* TASK DIRECTIONS
From the listing below, set down exactly the lines between the one holding "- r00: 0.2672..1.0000" and the one holding "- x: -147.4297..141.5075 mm", inclusive. No other line is wanted.

########################################

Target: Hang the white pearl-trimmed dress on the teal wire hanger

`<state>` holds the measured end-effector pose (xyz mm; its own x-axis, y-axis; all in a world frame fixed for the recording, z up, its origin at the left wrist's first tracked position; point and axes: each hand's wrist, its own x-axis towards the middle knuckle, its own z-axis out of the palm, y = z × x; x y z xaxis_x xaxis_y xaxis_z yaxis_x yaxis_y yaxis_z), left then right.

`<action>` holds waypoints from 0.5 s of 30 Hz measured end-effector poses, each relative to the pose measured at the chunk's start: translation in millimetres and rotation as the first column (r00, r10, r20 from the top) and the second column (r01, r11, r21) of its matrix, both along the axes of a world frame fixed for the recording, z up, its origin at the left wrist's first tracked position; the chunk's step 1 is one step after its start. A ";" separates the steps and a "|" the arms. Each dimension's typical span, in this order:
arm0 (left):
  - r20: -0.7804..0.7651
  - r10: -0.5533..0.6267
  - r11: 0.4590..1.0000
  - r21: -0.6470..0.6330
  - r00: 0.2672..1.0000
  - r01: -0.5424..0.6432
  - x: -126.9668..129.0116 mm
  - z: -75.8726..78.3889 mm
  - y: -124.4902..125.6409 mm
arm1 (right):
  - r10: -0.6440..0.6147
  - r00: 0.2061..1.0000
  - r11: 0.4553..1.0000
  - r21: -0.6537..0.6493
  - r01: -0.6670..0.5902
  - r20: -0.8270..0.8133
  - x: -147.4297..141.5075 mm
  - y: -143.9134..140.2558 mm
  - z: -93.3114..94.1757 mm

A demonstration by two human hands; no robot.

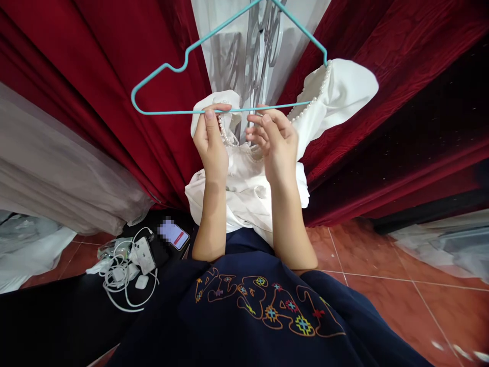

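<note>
My left hand pinches the lower bar of a light-blue clothes hanger between thumb and fingers. Beside the middle of that bar is my right hand, its fingers loosely curled and apart, slightly blurred; whether it touches the bar is hard to tell. A white garment with pearl-like beads along its edges lies over my lap and beneath my hands. One of its shoulders sits on the hanger's right end, while the other hangs behind my left hand, off the hanger's left end. The hanger's hook is out of view.
Deep red drapes hang ahead on both sides, with pale sheer fabric at left. On a black surface to the left lie a lit phone, another phone-like device and tangled white cables. Reddish floor tiles show at right.
</note>
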<state>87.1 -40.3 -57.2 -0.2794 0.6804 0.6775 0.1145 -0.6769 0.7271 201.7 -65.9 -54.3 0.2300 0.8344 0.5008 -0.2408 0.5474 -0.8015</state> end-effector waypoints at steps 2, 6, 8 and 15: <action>0.010 0.040 0.998 0.044 0.999 -0.041 -2.8 1.4 1.9 | -0.174 0.984 0.983 0.055 0.173 0.019 19.0 -6.5 1.9; 0.015 0.038 0.993 0.112 0.999 -0.040 -4.8 3.4 1.8 | -0.628 0.778 0.758 0.204 0.619 -0.029 67.0 6.6 9.2; 0.025 0.032 0.991 0.130 0.999 -0.035 -3.6 4.2 -0.8 | -0.671 0.740 0.734 0.176 0.657 0.038 88.2 23.8 9.8; -0.006 0.133 0.972 0.194 0.991 -0.130 -1.0 12.9 -9.7 | -0.454 0.836 0.891 0.133 0.435 0.308 106.6 66.4 5.3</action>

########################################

* RESPONSE
  - r00: 0.2672..1.0000
  - r01: -0.5424..0.6432
  - x: -126.9668..129.0116 mm
  - z: -75.8726..78.3889 mm
  - y: -124.4902..125.6409 mm
arm1 (right):
  - r10: -0.6440..0.6147
  - r00: 0.2061..1.0000
  - r11: 0.4553..1.0000
  - r21: -0.6537..0.6493
  - r01: -0.6670..0.5902
  - r20: -0.8270..0.8133
  - x: -147.4297..141.5075 mm

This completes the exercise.